According to Bassiouni, a major milestone for the company came in 2016, when Hend Sabri and her husband Ahmed El Sherif decided to become partners in Tayarah. Bassiouni spiritedly explains, “They have been a great addition to the team and the company. Hend Sabri is brilliant and she has great expertise in the field. Meanwhile, her husband is a stellar businessman. The financial side, in terms of cash flow management and growth, is handled very well by him and his team.”

Most recently, Tayarah’s presence was felt through their innovative show El’ab Ya Negm (Play with the Star), which features lighthearted and witty celebrity interviews. The show served as a truly immersive digital experience for anyone who missed out on the El Gouna Film Festival. “Everyone’s already on Instagram Stories so why not do a program on it?” says Bassiouni, highlighting one of the ways Tayarah has managed to pioneer in the field of video content.

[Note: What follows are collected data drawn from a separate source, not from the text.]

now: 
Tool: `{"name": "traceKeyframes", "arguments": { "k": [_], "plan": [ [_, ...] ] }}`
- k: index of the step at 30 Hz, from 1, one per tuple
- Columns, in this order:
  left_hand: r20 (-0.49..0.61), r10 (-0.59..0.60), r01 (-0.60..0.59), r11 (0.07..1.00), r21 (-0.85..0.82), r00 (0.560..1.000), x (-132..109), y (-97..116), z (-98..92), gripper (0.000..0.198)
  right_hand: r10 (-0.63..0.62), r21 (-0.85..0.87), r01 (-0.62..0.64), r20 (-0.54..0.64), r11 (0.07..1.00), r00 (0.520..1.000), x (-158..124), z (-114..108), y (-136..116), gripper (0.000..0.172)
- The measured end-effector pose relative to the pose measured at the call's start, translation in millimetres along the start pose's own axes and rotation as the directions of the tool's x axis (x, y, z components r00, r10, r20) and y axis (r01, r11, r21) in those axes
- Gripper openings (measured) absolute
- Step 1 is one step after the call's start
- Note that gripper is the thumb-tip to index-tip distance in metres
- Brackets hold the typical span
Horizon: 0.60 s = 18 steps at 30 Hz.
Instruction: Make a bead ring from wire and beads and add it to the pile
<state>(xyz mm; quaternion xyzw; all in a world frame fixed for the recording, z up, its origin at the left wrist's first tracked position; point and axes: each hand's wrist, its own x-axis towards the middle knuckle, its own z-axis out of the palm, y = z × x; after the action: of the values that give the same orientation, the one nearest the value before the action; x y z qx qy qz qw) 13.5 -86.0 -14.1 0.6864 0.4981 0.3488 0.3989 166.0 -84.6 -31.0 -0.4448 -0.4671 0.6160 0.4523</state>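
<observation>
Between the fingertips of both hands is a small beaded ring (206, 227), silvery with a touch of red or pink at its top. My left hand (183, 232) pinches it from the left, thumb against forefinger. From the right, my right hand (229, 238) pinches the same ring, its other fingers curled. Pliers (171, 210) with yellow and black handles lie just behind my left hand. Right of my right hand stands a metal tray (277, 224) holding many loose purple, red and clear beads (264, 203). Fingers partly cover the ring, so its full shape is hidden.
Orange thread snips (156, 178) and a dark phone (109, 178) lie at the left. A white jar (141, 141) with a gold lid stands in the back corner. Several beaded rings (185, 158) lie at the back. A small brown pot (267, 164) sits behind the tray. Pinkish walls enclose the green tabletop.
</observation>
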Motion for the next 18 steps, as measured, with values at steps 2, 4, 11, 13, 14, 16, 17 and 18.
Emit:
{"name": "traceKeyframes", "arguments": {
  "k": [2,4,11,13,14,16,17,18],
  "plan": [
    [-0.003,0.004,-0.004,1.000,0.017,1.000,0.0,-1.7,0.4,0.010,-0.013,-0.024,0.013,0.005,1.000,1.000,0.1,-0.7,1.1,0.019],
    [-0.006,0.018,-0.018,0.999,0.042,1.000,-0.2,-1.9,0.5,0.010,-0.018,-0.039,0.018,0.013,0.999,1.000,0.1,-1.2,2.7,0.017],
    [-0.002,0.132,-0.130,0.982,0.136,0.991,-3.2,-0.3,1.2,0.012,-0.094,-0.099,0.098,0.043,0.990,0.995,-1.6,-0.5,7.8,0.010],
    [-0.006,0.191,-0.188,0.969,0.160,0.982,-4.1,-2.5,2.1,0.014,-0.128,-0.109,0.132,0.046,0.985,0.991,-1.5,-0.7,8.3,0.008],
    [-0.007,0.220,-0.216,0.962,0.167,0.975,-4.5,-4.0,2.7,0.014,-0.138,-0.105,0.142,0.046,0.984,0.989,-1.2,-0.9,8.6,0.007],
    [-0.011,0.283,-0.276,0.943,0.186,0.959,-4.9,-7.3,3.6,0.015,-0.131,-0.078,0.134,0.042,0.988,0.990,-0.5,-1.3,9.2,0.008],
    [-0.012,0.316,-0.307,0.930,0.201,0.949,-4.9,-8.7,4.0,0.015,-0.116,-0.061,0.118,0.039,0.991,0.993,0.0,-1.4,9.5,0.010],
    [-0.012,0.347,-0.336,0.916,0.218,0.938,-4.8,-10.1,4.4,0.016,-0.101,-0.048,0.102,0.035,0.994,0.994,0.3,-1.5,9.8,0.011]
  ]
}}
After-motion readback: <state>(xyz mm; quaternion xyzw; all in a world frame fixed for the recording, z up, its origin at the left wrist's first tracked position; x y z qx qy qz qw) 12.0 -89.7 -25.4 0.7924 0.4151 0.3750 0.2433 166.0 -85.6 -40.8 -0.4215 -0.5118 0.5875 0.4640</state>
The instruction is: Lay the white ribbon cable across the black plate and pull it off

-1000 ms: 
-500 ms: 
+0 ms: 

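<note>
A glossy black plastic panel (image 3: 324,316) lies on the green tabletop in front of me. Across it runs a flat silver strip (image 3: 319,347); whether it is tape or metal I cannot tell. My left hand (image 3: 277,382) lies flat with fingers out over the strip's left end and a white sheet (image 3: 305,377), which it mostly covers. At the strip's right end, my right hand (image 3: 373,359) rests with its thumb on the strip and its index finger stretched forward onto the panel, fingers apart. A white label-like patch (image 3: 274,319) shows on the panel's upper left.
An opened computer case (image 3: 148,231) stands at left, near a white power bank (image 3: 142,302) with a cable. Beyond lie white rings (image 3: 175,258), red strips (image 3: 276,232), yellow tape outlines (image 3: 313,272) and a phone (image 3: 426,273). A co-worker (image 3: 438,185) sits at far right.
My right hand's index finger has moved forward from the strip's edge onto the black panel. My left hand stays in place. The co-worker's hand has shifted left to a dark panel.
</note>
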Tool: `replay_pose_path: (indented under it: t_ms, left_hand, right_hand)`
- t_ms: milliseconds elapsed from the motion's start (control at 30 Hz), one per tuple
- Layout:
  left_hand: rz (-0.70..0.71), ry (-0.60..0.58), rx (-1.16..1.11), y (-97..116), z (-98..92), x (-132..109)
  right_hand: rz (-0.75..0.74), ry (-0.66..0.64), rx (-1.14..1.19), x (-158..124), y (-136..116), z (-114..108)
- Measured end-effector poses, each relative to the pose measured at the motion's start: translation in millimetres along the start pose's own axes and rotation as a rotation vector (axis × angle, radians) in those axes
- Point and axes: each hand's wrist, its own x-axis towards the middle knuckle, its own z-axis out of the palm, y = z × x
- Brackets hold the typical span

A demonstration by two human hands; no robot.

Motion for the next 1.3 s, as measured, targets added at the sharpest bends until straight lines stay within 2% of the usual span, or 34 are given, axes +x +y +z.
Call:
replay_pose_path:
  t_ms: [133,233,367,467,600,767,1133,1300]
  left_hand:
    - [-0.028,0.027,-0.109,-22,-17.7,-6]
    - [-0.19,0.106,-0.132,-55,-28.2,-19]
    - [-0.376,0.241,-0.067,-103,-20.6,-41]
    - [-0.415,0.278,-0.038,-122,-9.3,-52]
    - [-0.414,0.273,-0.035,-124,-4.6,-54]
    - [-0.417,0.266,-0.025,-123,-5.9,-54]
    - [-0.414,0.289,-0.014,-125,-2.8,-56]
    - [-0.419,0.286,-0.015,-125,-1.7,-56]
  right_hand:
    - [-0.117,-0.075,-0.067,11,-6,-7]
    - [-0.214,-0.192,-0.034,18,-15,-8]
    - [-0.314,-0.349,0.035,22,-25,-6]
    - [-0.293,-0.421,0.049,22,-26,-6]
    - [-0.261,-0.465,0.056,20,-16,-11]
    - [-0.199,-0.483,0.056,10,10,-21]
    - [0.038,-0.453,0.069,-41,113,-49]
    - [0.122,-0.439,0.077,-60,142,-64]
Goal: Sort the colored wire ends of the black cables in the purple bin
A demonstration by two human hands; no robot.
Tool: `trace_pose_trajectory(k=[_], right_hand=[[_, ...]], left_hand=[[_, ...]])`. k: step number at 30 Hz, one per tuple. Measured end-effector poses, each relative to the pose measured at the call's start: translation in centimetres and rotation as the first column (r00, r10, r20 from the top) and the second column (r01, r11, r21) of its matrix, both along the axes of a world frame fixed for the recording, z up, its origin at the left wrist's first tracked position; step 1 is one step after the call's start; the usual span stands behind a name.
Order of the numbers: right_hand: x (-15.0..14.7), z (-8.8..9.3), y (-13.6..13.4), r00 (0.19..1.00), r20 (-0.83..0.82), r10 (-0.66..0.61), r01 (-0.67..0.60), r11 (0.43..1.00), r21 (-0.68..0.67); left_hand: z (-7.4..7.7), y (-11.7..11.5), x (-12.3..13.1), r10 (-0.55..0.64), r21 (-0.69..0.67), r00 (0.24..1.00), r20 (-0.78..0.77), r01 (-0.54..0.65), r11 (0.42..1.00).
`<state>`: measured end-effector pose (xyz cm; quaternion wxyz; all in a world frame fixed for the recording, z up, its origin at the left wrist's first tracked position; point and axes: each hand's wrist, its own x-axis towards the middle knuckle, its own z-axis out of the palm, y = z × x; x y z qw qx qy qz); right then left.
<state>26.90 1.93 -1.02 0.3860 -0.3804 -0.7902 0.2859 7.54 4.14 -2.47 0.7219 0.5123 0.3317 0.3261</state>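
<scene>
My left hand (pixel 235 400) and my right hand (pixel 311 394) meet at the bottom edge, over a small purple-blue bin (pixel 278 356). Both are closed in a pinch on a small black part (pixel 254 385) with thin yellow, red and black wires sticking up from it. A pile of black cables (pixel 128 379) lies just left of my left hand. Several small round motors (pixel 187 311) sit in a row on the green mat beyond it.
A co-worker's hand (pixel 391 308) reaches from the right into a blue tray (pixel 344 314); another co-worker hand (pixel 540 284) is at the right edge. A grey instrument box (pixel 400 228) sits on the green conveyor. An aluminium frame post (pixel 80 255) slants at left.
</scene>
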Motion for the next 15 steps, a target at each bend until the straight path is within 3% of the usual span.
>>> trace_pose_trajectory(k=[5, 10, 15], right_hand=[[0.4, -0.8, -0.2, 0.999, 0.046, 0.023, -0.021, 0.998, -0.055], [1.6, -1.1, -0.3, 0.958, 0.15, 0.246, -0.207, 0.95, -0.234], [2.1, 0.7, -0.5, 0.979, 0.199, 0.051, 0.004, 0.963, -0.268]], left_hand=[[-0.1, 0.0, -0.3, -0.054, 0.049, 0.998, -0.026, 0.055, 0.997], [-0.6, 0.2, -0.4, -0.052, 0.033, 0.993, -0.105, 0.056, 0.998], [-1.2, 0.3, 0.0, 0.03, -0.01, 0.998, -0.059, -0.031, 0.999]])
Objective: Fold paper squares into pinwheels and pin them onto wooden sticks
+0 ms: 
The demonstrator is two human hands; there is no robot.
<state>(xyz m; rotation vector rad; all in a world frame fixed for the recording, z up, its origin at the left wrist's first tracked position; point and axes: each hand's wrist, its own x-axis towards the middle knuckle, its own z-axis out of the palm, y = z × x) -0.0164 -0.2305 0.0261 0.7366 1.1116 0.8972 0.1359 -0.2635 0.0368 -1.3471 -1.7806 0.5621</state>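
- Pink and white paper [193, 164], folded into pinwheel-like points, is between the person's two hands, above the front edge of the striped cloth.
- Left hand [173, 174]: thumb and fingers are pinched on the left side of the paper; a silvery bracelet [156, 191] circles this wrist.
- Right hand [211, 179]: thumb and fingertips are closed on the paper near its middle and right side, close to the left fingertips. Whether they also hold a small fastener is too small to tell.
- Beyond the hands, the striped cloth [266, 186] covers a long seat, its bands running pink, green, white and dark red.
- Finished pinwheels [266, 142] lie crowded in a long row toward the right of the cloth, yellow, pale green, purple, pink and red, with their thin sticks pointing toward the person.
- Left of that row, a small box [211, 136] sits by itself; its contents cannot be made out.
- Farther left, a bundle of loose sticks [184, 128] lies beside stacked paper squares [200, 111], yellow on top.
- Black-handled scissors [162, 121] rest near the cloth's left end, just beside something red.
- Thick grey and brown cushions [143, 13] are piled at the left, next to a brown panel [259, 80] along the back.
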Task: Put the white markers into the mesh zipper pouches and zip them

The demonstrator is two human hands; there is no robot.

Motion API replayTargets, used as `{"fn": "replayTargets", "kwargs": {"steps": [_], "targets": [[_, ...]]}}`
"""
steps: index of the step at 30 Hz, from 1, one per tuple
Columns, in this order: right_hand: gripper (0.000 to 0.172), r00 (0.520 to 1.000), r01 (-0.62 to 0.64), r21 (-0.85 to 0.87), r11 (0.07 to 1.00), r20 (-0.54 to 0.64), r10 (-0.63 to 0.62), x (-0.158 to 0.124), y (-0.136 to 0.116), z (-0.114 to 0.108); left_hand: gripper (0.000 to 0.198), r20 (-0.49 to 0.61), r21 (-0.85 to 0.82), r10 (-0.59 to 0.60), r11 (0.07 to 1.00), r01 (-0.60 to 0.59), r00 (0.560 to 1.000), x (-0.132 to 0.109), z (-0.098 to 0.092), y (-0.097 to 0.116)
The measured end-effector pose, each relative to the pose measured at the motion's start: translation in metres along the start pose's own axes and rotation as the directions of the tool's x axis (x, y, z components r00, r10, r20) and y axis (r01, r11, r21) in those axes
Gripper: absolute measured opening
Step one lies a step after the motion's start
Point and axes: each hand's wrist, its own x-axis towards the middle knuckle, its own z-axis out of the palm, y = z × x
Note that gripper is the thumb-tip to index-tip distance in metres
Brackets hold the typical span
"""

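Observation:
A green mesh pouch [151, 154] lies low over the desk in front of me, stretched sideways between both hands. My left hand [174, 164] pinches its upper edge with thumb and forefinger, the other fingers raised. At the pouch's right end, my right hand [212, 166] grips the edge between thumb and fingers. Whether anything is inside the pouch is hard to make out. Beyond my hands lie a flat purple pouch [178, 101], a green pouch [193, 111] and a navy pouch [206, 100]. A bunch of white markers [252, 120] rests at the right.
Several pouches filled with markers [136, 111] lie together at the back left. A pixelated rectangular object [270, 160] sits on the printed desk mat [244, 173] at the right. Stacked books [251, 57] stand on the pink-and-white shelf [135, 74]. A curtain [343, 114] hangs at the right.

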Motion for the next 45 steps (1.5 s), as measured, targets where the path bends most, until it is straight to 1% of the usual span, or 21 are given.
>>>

Clearly, Bassiouni and Tayarah are making their mark in the entertainment industry.  As he and his team continue to innovate and explore new ideas, “the sky’s the limit,” according to the company’s own logo.

eniGma Questionnaire
What aspect of your personality would you like to change?
Sometimes I’m a bit lazy; when I’m not passionate about things I become lazy.

What’s one thing you like to do when you’re not working?
Travel.

What’s your favourite part about your job?
That it is not boring, there’s always room for creativity.

What was your first ever job?
I used to own a restaurant, called Down Under, with a couple of friends while we were in university. It served all types of food, this was about 17-18 years ago.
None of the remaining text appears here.